Black and white, often abbreviated B/W or B&W, and hyphenated black-and-white when used as an adjective, is any of several monochrome forms in visual arts.
Black-and-white images are not usually starkly contrasted black and white. They combine black and white in a continuum producing a range of shades of gray. Further, many monochrome prints in still photography, especially those produced earlier in its development, were in sepia (mainly for archival stability), which yielded richer, subtler shading than reproductions in plain black-and-white.
Films with a color/black and white mix
A film such as The Wizard of Oz (1939), is mostly an extended dream fantasy in color, but the realistic sequences with an awake Dorothy (Judy Garland) are in black and white, although these scenes were in sepia when the film was originally released. The British film A Matter of Life and Death (1946) depicts heaven in black and white (“one is starved of Technicolor … up there”, comments a character from heaven), and earthly events in color. Similarly, Wim Wenders’ film Wings of Desire (1987) uses sepia-tone black-and-white for the scenes shot from the angels’ perspective. When Damiel, the angel (the film’s main character), becomes a human the film changes to color, emphasising his new “real life” view of the world.
The films Pleasantville (1998), and Aro Tolbukhin. En la mente del asesino (2002), play with the concept of black-and-white as an anachronism, using it to selectively portray scenes and characters who are either more or less outdated or duller than the characters and scenes shot in full-color. This manipulation of color is utilized in the film Sin City (2005) and the occasional television commercial.
Since the late 1960s, few mainstream films have been shot in black-and-white. The reasons are frequently commercial, as it is difficult to sell a film for television broadcasting if the film is not in color.
Some modern film directors will occasionally shoot movies in black and white as an artistic choice, though it is much less common for a major Hollywood production. The use of black-and-white in the mass media often connotes something “nostalgic” or historic. The film director Woody Allen has used black and white a number of times since Manhattan (1979), which also had a George Gershwin derived score. The makers of The Good German (2006) used camera lens from the 1940s, and other equipment from that era, so that their black and white film imitated the look of early noir.
In fact, Monochrome film stock is now rarely used at the time of shooting, even if the films are intended to be presented theatrically in black-and-white. Movies such as John Boorman’s The General (1998) and Joel Coen’s The Man Who Wasn’t There (2001) were obliged to be filmed in color by their respective producers despite being presented in black-and-white for artistic reasons. Raging Bull (1980) and Clerks (1994) are two of the few well-known films shot in black-and-white for no artistic purpose.
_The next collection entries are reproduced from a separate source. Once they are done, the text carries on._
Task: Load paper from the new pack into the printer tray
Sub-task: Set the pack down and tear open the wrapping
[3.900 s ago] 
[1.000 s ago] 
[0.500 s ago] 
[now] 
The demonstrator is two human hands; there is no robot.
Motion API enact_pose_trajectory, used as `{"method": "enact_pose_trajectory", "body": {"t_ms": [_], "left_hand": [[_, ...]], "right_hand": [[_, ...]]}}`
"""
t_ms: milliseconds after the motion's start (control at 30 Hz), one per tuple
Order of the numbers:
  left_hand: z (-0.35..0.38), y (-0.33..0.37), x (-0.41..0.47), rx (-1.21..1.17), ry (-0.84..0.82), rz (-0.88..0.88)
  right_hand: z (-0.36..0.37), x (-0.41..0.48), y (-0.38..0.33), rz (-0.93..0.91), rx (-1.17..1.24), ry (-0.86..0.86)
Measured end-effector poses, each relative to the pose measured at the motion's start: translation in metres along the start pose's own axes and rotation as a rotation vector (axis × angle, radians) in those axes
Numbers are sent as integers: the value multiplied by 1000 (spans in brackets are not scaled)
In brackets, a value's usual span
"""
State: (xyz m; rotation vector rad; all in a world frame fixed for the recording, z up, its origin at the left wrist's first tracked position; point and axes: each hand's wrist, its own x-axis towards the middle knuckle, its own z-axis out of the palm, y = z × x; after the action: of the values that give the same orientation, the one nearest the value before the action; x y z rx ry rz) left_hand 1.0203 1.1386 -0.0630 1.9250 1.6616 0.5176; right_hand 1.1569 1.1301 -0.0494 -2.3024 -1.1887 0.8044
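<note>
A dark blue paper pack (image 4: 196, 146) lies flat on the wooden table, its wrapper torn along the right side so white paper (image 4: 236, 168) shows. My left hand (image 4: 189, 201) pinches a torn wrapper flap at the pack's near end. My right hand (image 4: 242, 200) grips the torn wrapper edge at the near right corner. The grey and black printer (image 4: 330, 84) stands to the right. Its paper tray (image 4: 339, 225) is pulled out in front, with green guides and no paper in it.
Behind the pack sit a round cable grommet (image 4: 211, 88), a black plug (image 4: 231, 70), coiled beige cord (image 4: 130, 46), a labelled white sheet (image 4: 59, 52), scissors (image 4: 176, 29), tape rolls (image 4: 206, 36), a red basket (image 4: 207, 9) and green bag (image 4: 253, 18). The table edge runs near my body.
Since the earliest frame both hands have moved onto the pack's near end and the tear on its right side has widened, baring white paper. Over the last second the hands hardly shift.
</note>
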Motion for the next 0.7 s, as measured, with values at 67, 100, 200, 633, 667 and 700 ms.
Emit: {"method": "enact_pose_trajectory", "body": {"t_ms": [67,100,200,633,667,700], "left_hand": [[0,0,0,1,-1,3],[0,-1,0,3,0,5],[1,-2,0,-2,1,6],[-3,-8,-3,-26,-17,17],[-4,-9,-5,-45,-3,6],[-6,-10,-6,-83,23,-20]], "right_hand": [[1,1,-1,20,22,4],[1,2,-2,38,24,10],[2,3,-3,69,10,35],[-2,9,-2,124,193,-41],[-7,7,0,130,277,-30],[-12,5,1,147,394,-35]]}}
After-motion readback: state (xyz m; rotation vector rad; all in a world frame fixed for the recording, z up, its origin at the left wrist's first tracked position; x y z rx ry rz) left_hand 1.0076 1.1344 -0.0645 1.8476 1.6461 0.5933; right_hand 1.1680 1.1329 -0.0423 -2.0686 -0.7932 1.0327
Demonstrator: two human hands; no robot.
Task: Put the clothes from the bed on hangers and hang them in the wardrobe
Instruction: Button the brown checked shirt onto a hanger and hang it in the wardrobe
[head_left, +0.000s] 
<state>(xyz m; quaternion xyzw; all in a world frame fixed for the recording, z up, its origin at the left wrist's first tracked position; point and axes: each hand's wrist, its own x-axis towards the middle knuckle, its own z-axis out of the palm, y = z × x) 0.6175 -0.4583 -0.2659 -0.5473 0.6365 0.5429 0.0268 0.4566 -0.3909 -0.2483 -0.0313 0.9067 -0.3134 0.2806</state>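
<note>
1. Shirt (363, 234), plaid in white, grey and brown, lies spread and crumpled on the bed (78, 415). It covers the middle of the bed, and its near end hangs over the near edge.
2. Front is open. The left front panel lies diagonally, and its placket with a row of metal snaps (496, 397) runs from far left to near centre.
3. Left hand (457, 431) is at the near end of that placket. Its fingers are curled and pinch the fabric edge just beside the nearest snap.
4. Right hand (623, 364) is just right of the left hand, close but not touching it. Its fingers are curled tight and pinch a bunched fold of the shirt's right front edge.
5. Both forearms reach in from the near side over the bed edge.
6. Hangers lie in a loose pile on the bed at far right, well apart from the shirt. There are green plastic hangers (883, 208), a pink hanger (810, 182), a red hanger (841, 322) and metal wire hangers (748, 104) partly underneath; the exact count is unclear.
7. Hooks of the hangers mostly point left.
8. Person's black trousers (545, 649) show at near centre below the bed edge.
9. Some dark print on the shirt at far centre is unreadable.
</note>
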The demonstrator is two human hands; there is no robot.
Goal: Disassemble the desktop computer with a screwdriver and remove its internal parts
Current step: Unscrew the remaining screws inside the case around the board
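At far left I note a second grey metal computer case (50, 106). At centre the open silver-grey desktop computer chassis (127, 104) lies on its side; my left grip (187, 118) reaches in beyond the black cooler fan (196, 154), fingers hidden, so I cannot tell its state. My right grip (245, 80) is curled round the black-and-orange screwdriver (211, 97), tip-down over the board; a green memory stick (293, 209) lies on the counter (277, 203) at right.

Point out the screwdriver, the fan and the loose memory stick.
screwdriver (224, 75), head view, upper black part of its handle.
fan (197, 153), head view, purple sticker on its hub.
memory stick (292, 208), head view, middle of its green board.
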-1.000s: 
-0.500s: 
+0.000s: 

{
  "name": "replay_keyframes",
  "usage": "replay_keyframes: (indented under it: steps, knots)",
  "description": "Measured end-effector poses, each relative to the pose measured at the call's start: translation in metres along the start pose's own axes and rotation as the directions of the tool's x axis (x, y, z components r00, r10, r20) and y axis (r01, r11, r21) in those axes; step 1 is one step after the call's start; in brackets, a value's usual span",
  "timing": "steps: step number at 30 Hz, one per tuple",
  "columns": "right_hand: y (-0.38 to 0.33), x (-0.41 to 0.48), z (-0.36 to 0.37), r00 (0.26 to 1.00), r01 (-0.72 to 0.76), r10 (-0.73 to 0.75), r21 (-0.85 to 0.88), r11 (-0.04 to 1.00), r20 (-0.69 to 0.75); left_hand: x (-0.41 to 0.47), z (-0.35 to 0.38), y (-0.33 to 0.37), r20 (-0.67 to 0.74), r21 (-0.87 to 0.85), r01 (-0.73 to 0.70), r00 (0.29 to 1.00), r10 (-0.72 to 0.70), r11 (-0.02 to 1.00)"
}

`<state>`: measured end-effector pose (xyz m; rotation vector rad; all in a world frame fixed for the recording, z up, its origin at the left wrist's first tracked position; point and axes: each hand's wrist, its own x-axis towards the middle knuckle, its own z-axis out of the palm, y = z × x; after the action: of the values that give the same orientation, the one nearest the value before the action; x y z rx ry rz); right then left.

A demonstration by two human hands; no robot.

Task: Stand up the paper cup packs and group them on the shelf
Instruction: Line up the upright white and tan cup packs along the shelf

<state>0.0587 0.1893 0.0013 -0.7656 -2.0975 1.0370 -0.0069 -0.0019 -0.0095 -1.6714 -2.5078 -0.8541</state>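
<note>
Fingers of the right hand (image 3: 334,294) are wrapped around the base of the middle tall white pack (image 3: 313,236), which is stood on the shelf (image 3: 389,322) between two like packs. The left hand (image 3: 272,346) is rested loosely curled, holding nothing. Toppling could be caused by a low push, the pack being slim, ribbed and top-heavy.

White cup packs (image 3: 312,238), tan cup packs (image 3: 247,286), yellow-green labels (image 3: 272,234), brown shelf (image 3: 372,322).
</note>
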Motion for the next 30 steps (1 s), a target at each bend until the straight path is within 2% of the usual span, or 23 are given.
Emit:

In the case of Clerks, because of the extremely low out-of-pocket budget the production team could not afford the added costs of shooting in color. (Though the difference in film stock price would be slight, the store’s fluorescent lights could not be used to light for color; by shooting in black and white, the filmmakers did not have to rent lighting equipment.)
In black-and-white still photography, many photographers choose to shoot in solely black and white since the stark contrasts enhance the subject matter. For example, the movie π is filmed in entirely black and white, with a grainy effect until the end.
Some formal photo portraits still use black-and-white. Many visual-art photographers use black-and-white in their work.
As a form of censorship when movies and TV series are aired on Philippine television, many gory scenes are shown in black and white. Sometime the exposure of innards or other scenes too bloody or gruesome are also fogged, not just rendered in monochrome, in compliance with broadcasting legal standards there.
Most computers had monochrome (black-and-white, black and green, or black and amber) screens until the late 1980s, although some home computers could be connected to television screens to eliminate the extra cost of a monitor. These took advantage of NTSC or PAL encoding to offer a range of colors from as low as 4 (IBM CGA) to 128 (Atari 800) to 4096 (Commodore Amiga). Early videogame consoles such as the Atari Video Computer System/VCS/2600 supported both black-and-white and color modes via a switch, as did some of the early home computers; this was to accommodate black-and-white TV sets, which would display a color signal poorly. (Typically a different shading scheme would be used for the display in the black-and-white mode.)
In computing terminology, black-and-white is sometimes used to refer to a binary image consisting solely of pure black pixels and pure white pixels; what would normally be called a black-and-white image, that is, an image containing shades of gray, is referred to in this context as grayscale.